→ **WHAT THIS TASK INVOLVES**
Repeat the lines below exactly as they appear, but leave out the images.

→ **DATA**
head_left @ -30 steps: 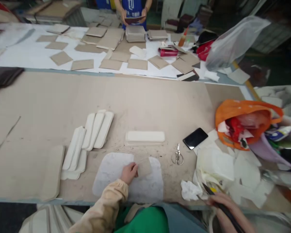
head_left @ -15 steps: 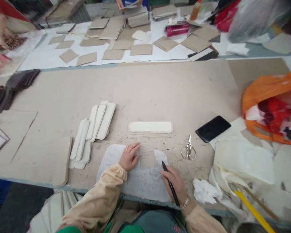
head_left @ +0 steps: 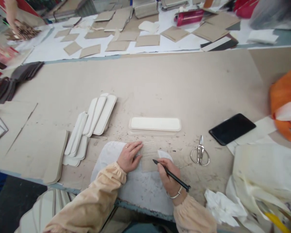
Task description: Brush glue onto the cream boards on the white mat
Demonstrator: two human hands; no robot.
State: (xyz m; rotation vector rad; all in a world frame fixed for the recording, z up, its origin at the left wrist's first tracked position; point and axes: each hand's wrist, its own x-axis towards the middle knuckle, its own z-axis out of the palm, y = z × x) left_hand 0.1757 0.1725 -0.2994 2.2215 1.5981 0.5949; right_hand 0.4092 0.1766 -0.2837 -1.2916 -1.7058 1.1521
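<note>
My left hand [head_left: 129,156] lies flat with fingers spread on the left edge of a small brown card [head_left: 149,155], pinning it to a white mat [head_left: 140,181]. My right hand [head_left: 168,176] is closed round a black pen [head_left: 171,175], and the pen's tip touches the card's lower right part. Just beyond the card lies a neat stack of cream rounded strips [head_left: 155,125]. More cream strips [head_left: 92,124] are fanned out to the left.
Small scissors [head_left: 200,154] and a black phone [head_left: 232,128] lie to the right, with crumpled white paper [head_left: 220,208] and an orange bag [head_left: 285,103] beyond. Brown cardboard sheets [head_left: 46,152] sit left. Several brown cards [head_left: 147,40] cover the far white table, where another person's hand [head_left: 13,22] works.
My right hand came in from the lower right with the pen and brought its tip onto the card. My left hand flattened on the card. The view tilted down and closer.
</note>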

→ **REPLY TO THE TASK**
head_left @ -30 steps: 
head_left @ -15 steps: 
head_left @ +0 steps: 
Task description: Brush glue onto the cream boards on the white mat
Demonstrator: two human hands; no robot.
State: (xyz m; rotation vector rad; all in a world frame fixed for the recording, z up, its origin at the left wrist's first tracked position; point and axes: each hand's wrist, its own x-axis towards the middle knuckle, its own z-axis out of the palm, y = z × x) left_hand 0.1757 0.1725 -0.2994 2.2215 1.5981 0.5949; right_hand 0.4092 0.1766 -0.2837 -1.2916 -1.7058 1.1521
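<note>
My left hand [head_left: 129,156] lies flat with fingers spread on the left edge of a small brown card [head_left: 149,155], pinning it to a white mat [head_left: 140,181]. My right hand [head_left: 168,176] is closed round a black pen [head_left: 171,175], and the pen's tip touches the card's lower right part. Just beyond the card lies a neat stack of cream rounded strips [head_left: 155,125]. More cream strips [head_left: 92,124] are fanned out to the left.
Small scissors [head_left: 200,154] and a black phone [head_left: 232,128] lie to the right, with crumpled white paper [head_left: 220,208] and an orange bag [head_left: 285,103] beyond. Brown cardboard sheets [head_left: 46,152] sit left. Several brown cards [head_left: 147,40] cover the far white table, where another person's hand [head_left: 13,22] works.
My right hand came in from the lower right with the pen and brought its tip onto the card. My left hand flattened on the card. The view tilted down and closer.
</note>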

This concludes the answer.